FAST FASHION | CONSÉQUENCES DÉVASTATRICES DE LA MODE À PETIT PRIX

FAST FASHION | CONSÉQUENCES DÉVASTATRICES DE LA MODE À PETIT PRIX

Vous avez craqué sur un vêtement, un t-shirt, une paire de chaussures en mettant vos bonnes résolutions éco-responsables au placard pour un instant ? Qui peut vous blâmer, nous l’avons tous fait. Nous avons tous, dans un moment de faiblesse émotionnelle, cédé à l’achat compulsif, à l’appel de la fast fashion. Malheureusement, cette sensation de liberté aussi fugace qu’une boîte de chocolat un jour de déprime est lourde de conséquences. Derrière cet achat anodin se cachent souvent des enfances brisées, des employés maltraités et des pratiques qui vont bien au-delà de ce que nous, occidentaux, pouvons imaginer. Comment les grandes marques de la mode éphémère ont réussi à nous rendre responsables d’un esclavagisme moderne ? Voici quelques réponses.

NAISSANCE DU CONCEPT DE LA MODE JETABLE

DÉFINITION

La fast fashion est un terme anglo-saxon (encore un) pour désigner le renouvellement rapide des collections, dans l’habillement plus particulièrement. Alors qu’auparavant, la mode était rythmée par les saisons printemps/été et automne/hiver, la fast fashion propose des nouveautés tout au long de l’année. L’objectif étant de suivre les tendances vestimentaires en offrant au consommateur la possibilité d’être à la pointe de la mode en permanence. Les délais de création sont incroyablement courts, on parle souvent d’un mois entre la conception et la mise en vente d’un produit. 

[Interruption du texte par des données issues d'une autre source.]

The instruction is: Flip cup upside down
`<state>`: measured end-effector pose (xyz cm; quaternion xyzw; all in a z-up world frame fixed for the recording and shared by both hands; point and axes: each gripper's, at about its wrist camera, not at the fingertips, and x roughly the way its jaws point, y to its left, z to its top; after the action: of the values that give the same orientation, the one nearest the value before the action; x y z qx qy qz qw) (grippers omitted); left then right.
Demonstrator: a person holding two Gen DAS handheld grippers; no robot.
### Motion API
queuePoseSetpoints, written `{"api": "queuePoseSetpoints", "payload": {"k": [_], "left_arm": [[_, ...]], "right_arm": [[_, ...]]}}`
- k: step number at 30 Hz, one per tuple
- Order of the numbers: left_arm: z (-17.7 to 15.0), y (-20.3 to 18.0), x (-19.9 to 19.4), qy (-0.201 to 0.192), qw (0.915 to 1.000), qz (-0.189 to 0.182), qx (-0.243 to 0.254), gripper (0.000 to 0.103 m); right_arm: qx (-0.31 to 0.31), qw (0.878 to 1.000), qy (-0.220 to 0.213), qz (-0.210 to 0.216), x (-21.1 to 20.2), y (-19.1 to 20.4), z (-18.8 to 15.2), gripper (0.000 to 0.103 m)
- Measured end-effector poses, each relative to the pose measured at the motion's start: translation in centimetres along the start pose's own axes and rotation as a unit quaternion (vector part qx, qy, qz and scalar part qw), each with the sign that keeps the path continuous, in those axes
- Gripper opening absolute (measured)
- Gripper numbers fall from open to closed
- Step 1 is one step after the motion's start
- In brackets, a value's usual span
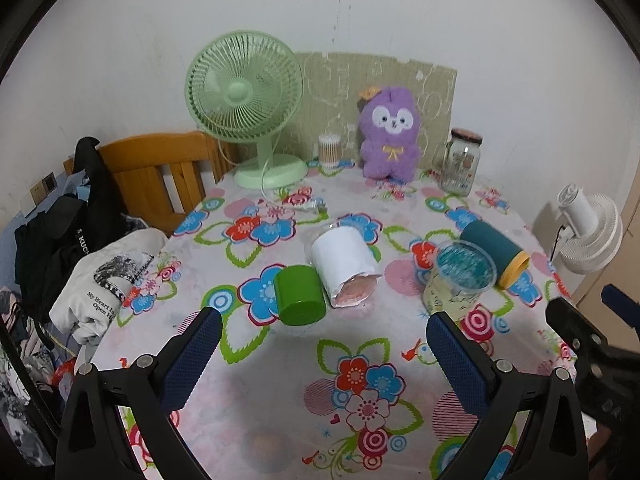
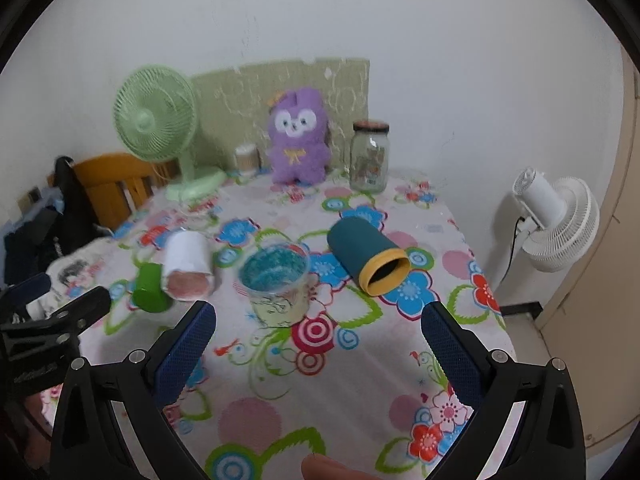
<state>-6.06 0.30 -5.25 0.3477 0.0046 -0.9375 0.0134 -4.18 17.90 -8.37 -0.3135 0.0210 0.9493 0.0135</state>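
Four cups are sitting mid-table, left to right: green cup [image 1: 300,294] lying sideways, white cup [image 1: 344,265] lying against it, clear cup [image 2: 277,289] standing upright with mouth up, teal cup [image 2: 366,255] lying with its yellow rim facing the camera. Left gripper [image 1: 323,354] and right gripper [image 2: 318,350] are both hanging spread wide, holding nothing, near edge of the floral tablecloth [image 2: 280,392]; green fan [image 1: 245,98] is standing at the back wall.
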Motion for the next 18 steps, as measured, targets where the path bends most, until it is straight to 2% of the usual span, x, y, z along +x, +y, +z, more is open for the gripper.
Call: {"api": "queuePoseSetpoints", "payload": {"k": [13,18], "left_arm": [[0.3,-0.5,7.2,0.068,0.9977,0.005,0.007,0.103],[0.4,-0.3,9.4,0.079,0.9966,0.017,0.013,0.103]], "right_arm": [[-0.013,0.992,0.106,0.067,9.2,0.6,0.5,0.103],[-0.028,0.988,0.124,0.082,11.6,1.3,0.5,0.103]]}}
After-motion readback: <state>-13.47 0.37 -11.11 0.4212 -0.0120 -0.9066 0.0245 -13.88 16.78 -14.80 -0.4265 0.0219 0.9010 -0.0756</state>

D’UN CONCEPT MARKETING À UN MODE DE CONSOMMATION DESTRUCTEUR

On attribue l’invention de la fast fashion à l’espagnol Amancio Ortega. Son nom ne vous dit peut-être rien, c’est pourtant aujourd’hui l’un des hommes les plus riches de la planète. Amancio Ortega est le fondateur de Zara. À l’époque de la création de la marque, il voulait pouvoir proposer des vêtements de luxe au grand public. Des prix cassés, des collections renouvelées 6 à 8 fois par an, des campagnes publicitaires hypnotisantes et des stocks limités, voici la recette parfaite pour consommer à outrance. Zara et les autres grandes marques ont réussi à créer un besoin, une addiction, une tentation insoutenable d’avoir un look tendance toute l’année. Le phénomène s’accentue de plus en plus depuis les années 2000, avec l’apparition des réseaux sociaux et la culture grandissante de l’image. 

Et pourtant, votre veste achetée chez Primark à 20 euros, c’est un peu le Alain Deloin de la haute couture. Une matière première de qualité médiocre, des finitions grossières, un tissu qui ne tiendra pas plus de deux lavages sans faire des peluches, bref une veste quasiment jetable. Et tout est calculé ! Fabriquer des vêtements qui ne tiendront pas jusqu’à la saison prochaine, c’est exactement l’objectif de la fast fashion

Chaque année, entre 80 et 100 milliards de vêtements neufs sortent des usines. Tous les ans, en France, c’est 12 kg par habitant jetés à la poubelle. On passe à 37 kg par an chez les Américains. Un vêtement est porté en moyenne 7 fois avant de finir au fond d’un placard ou dans les décharges. Cela représente des milliards de tonnes de vêtements, à peine, voire jamais portés, que l’on jette sans états d’âme et sans se douter de l’impact humain que cela implique.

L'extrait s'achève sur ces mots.